I don't have many hobbies. If "owning a cat" doesn't count as a hobby, then I don't have any hobbies at all. So, here's what I spent the last 20 minutes doing: eating a quesadilla, smoking pot, and going on sexroulette and nexting until I found a charming, small penis.

This penis belonged to a self-described "old man" who had "been married a long time" and wanted to know if a) I would get naked for him (to which I replied "no, I'm doing research for my class at college") and b) if I had ever seen my daddy hard (no.) The last four minuted of the conversation were full of long, long pauses, then he would repeat "this feels good," as if he would be masturbating for any other reason.
Chatroulette works because the purpose is to talk to people, strangers, and have streaming reciprocal video. Sexroulette is for propping the pillows up behind you to make the iSight focus on your genitals while still allowing you to view the screen so you can masturbate and, if you're optimistic, watch someone else (female?) pleasure themselves as well. Audio on sexroulette is like tits on a soccer ball -an awkward game ruiner.

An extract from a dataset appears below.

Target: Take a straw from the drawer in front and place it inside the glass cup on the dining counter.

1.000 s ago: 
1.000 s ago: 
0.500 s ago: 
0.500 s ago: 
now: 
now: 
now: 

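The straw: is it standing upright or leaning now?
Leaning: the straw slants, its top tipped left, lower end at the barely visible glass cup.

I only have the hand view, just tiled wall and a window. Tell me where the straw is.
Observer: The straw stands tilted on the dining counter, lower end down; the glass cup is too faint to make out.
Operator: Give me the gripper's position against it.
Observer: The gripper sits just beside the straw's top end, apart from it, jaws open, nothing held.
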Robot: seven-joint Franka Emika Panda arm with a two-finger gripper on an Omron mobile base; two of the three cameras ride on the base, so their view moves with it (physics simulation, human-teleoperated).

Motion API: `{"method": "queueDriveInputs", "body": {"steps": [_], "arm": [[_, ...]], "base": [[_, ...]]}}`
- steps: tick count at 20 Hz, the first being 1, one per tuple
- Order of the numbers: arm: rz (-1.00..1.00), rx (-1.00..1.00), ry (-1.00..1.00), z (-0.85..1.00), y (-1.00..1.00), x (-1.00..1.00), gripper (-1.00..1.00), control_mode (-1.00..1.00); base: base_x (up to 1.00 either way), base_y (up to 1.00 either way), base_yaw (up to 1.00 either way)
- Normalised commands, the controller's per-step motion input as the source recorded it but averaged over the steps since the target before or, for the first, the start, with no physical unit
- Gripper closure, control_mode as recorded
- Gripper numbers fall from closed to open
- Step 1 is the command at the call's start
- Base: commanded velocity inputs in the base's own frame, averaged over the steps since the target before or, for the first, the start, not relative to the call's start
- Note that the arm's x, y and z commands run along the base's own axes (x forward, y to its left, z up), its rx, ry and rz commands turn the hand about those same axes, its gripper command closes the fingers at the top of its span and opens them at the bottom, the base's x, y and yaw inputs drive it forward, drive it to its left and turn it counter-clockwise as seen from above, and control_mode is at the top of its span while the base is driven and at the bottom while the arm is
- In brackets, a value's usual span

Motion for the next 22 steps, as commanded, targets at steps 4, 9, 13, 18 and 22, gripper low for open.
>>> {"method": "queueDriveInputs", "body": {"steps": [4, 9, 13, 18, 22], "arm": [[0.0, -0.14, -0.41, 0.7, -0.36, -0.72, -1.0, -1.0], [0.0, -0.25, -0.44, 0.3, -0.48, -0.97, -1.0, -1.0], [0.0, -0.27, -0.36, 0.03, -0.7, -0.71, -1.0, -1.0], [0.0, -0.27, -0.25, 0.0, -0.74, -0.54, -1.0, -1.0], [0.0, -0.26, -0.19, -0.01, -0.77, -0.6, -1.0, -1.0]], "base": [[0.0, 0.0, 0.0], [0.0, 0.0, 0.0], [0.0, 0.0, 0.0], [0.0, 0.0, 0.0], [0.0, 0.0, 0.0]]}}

I don't like talking to old strangers while they jerk off, and it wasn't particularly empowering to watch a man ejaculate while I clinically scrutinized his pulsing genitals, pausing to look off at my sleeping cat on the carpet and then blinking back to a screen of his bliss and his labored "mmm, look at that."

the end ?

Tuesday, March 1, 2011

Better Sex Video



Anal Stimulation how-to filmed and edited by the cast/crew of E True Hollywood story special reports. Porn + Science voiceover, yes.